In seinem wuchtigen, tief unter die Haut dringenden Erstling ‘Kalt wie Gold’ (in einer stark verkürzten Version durch David Mamet unter dem Titel ‘Homicide’ verfilmt, Joe Montegna spielte die Hauptrolle) entwirft Montecino ein eindrucksvolles Porträt der von Rassismus, Hass, Kokain und Gewalt gezeichneten Grossstadt Los Angeles der 80er-Jahre. Jack Gold vom LAPD, ein 56-jähriger jüdischer Cop, ist nach 29 harten Dienstjahren eine gebrochene, zu Gewaltausbrüchen und Alkoholexzessen neigende Figur. Seine Ehe mit dem Miststück Evelyn ist längst kaputt; beruflich befindet er sich auf einem Abstellgleis; den vierzehn Jahre zurückliegenden Tod seiner Freundin Angelique, einer drogensüchtigen schwarzen Jazzsängerin, hat er nie verwunden; und seine heiss geliebte Tochter Wendy ist mit Howie verheiratet, einem charakterschwachen Yuppie-Anwalt und Kokain-Händler Howie. Bei der Arbeit baut Gold auf Einschüchterung: Er macht Druck, indem er “die Ratten aus ihren Löchern treibt, Informanten in die Mangel nimmt, ein paar Leuten in den Arsch tritt” – und früher oder später taucht der Gesuchte auf. Diesmal aber jagt der strafversetzte Bulle ein Phantom: Einen offenbar einzelgängerischen Mann, der, nachdem er zuerst nur mit antisemitischen Wandschmierereien auf sich aufmerksam macht, eines Tages wahllos Schwarze und Juden zu ermorden beginnt und nach der Tat jeweils Kreuze neben die Opfer sprüht, was ihm den Spitznamen “Crosskiller” einträgt. Doch Gold hat noch einen zweiten, ihn sehr direkt betreffenden Fall am Hals: Weil Schwiegersohn Howie sich auf einen riskanten Kokaindeal eingelassen hat, wird Wendy von zwei Typen, die es auf den Stoff abgesehen haben, brutal vergewaltigt – Golds Zorn kennt jetzt keine Grenzen mehr. Und dann verschmelzen die beiden Fälle miteinander.

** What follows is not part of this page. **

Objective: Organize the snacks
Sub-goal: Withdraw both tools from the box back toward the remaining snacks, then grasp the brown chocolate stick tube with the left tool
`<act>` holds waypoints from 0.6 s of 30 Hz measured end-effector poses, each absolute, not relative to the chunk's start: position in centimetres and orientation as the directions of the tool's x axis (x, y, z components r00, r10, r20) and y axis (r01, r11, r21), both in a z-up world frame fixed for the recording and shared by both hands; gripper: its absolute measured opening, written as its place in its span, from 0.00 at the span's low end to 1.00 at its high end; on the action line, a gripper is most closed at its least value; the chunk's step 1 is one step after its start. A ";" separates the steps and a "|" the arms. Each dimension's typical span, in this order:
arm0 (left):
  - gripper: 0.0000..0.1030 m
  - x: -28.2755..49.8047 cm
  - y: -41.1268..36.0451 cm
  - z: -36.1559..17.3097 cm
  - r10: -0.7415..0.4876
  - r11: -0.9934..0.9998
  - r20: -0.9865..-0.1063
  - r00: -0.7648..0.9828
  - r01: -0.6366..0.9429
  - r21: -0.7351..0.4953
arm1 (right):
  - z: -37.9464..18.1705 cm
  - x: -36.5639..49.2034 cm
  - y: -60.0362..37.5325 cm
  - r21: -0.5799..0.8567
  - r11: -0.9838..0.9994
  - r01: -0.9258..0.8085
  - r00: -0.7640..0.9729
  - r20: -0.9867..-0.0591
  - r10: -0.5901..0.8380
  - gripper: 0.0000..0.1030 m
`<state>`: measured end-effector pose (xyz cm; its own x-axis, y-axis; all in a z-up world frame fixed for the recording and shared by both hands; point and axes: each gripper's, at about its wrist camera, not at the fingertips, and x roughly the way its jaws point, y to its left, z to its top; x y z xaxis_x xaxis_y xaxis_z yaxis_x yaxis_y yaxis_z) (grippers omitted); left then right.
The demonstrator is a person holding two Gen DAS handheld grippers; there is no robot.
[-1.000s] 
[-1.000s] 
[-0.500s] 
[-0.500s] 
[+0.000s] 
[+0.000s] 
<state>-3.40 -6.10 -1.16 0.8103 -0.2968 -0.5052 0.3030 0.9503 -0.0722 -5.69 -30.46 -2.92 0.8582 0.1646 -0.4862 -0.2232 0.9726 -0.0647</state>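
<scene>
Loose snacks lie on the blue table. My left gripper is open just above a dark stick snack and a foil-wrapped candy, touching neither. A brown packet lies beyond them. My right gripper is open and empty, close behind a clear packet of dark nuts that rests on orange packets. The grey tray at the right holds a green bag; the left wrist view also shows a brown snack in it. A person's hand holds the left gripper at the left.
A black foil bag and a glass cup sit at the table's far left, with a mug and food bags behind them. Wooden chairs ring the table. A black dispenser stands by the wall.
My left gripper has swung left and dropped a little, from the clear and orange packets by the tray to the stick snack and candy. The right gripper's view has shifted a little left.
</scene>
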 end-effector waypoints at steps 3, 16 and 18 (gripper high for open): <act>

Der schlitzohrige Buchmacher, Musiker und Frauenscharm Salvatore “Sal” D’Amore aus New Orleans steht auf der Abschussliste der brutalen Venezia-Gang, nachdem er sie um 180 Riesen beschissen hat – Verwendung der Einnahmen für eigene Wetten war seine Masche. Nur wenige Stunden bleiben ihm noch, um den Zaster aufzutreiben. Sein langjähriger Manager und Mentor Santo Pecoraro legt ihm deshalb nahe, so rasch wie möglich unter falschem Namen und mit neuem Gesicht das Weite zu suchen. Seine Flucht führt Sal von einer Stadt zur anderen – Memphis, St. Louis, Bloomington, Lincoln, Toronto usw. -, er hält sich mit Gelegenheitsjobs in Kneipen und als Gigolo über Wasser, stets auf der Hut, nicht aufzufallen. Als Sal D’Amore in Waukegan, Illinois, einen Mordanschlag durch einen Komplizen der Venezia-Familie nur haarscharf überlebt, beginnt er ein neues Leben. Er reist als Marco Toledano auf einem Schiff nach Rio, lernt unterwegs die hochbegabte, jedoch psychisch fragile 16-jährige Sängerin Isabel Gemelli kennen, verliebt sich heftig in sie und nimmt sie unter seine Fittiche, um ihr den Weg zu einer Welt-Karriere freizuschaufeln, was ihm auch gelingt. Nach einer Reihe von haarsträubenden – gewalttriefenden, witzigen, tieftraurigen – Abenteuern landet der endlich zum Mann gereifte Sal in einem mexikanischen Wüstennest, wo sich der Kreis schliesst. ‘Riskantes Spiel’ ist eine mitreissende Geschichte um denkwürdige Figuren – mit einem kurzen, herzerwärmenden Auftritt des aus Montecinos erstem Thriller bestens bekannten LAPD-Cops Jack Gold.

Bibliografie:

‘The Cross Killer’ – ‘Kalt wie Gold’ (1988), ‘Big Time’ – ‘Riskantes Spiel’ (1990), ‘Secret Heart’ (1997).